San era sinuosa, ágil y aterciopelada como un gato, mucho más de lo que en un principio me había parecido bajo su ropa ancha y gruesa. A veces se ovillaba a mi lado, se frotaba contra mi flanco, me acariciaba y me lamía por tantos sitios distintos que no sabía por dónde esperarla. A veces pasábamos horas enteras acostados frente a frente, regalándonos con besos interminables y húmedos y diciendo nuestros nombres una y otra vez, ciegos de excitación. En momentos así sentía que habría podido eyacular sólo con un roce. Desear a San, satisfacerla, recibirla una y otra vez me hacían quedar agotado, pero ella nunca se cansaba, siempre quería más, y yo, oh, yo también, no podía evitarlo. Alguna vez me dio la impresión de que me consumía toda la energía.

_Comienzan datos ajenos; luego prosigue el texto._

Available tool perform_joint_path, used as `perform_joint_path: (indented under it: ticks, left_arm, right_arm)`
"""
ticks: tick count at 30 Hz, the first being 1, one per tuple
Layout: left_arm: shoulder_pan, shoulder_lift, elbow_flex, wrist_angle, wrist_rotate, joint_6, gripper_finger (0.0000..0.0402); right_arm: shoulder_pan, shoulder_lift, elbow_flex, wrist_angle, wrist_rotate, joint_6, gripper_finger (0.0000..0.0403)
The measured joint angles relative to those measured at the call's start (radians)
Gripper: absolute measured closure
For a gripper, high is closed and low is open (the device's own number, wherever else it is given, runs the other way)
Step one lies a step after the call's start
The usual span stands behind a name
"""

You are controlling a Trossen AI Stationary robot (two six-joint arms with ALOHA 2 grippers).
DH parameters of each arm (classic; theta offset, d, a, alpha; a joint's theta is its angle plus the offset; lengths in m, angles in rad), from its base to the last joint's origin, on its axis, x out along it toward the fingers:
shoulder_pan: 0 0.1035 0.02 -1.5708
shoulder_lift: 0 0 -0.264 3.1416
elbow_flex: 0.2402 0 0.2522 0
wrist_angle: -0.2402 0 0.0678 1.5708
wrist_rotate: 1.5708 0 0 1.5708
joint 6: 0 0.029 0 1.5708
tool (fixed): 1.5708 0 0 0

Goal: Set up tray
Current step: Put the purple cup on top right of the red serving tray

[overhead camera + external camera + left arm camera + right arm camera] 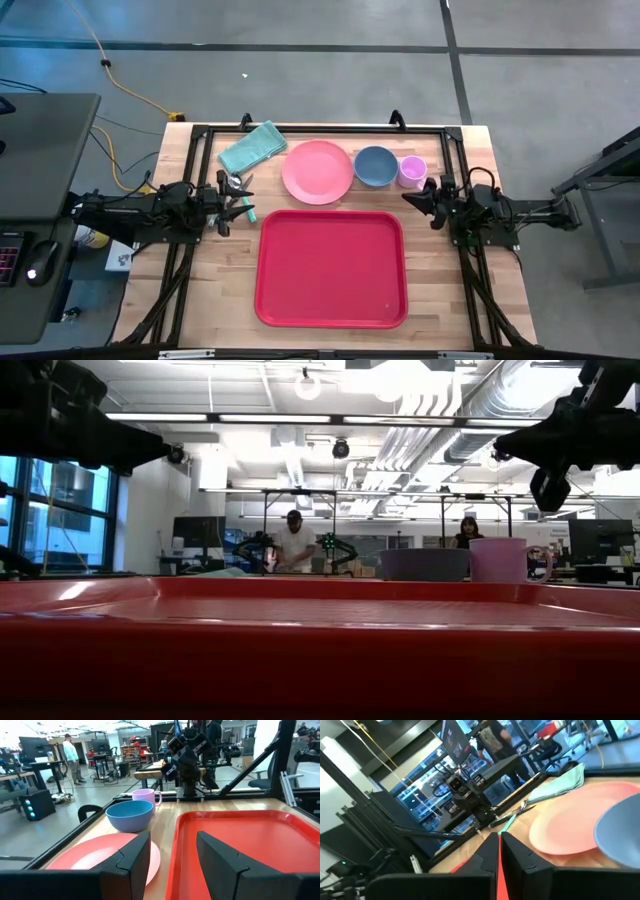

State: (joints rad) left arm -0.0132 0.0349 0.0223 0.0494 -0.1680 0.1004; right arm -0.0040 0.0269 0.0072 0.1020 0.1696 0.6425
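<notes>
The red tray (332, 268) lies flat near the table's middle and fills the low view (320, 640). Behind it, in a row along the far side, sit a teal cloth (253, 148), a round pink plate (318, 171), a blue bowl (375, 165) and a pink cup (412, 171). Cutlery with a teal handle (243, 200) lies by the tray's far left corner. My left gripper (236, 202) (172, 855) hovers open at that corner, pointing right over the plate's edge (100, 852) and the tray (250, 835). My right gripper (408, 196) (499, 842) is shut at the tray's far right corner, pointing left.
A black frame rail (320, 129) runs along the table's far edge and down both sides. Bare wood lies left and right of the tray. People stand at benches in the room beyond (294, 545). A desk with a mouse (40, 270) stands left of the table.
</notes>
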Motion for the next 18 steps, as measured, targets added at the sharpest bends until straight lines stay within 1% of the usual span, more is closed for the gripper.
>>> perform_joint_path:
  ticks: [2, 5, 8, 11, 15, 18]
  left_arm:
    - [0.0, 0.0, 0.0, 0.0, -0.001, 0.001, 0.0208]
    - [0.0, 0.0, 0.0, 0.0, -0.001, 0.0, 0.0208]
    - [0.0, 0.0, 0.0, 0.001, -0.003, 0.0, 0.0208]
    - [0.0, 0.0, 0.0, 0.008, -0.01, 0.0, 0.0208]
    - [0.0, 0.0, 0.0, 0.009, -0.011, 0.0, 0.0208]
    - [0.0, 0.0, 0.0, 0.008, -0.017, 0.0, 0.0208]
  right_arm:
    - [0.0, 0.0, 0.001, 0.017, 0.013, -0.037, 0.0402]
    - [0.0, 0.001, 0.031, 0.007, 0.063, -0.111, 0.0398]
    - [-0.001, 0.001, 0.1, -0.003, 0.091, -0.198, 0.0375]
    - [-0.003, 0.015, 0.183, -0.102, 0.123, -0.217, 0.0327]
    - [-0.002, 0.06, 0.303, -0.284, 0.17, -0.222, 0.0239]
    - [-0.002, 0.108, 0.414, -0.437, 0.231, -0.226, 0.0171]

Un día San me saltó encima sin previo aviso y se metió mi sexo semierecto en la boca. Por un momento me quedé rígido; no tuve tiempo de protestar, de sorprenderme o de sentir vergüenza. El placer me llenó por completo, se extendió por mi cuerpo en oleadas tan intensas que me provocaron una violenta convulsión. Su boca era fresca y húmeda, como su sexo, y su lengua era de las lenguas más suaves que jamás me han tocado: tersa y sedosa como un gatito recién nacido. Recuerdo que todo el tiempo mantuvo sus ojos fijos en mí, grandes, abiertos, mirándome sin pestañear, provocándome escalofríos que hacían que mi estómago se contrajera. Noté un mareo etílico que se iba apoderando de mí; me agarré a las sábanas y fui resbalando, resbalando, hasta caer en el orgasmo como en un precipicio. Me costó no gritar. Me encontré derrumbado sobre la cama, húmedo de sudor, y vi a San a mi lado, lamiéndose el semen de los labios como un gato hubiera hecho con la leche. Yo estaba agotado, pero respondí de inmediato cuando ella me atrajo hacia sí y me enseñó cómo hacer otro tanto con su sexo. Cuando le provoqué el orgasmo estaba sin aliento y sus jugos me goteaban por la barbilla, pero volvía a estar enhiesto y deseoso de ella. San, mimosa, volvió a tomar mi pene entre sus labios y seguimos así toda la tarde, tomando el relevo una y otra vez hasta que pensé que iba a desmayarme. Esa tarde volví a casa como borracho y me quedé dormido antes de las diez.

Creo que adelgacé otro par de kilos esos meses.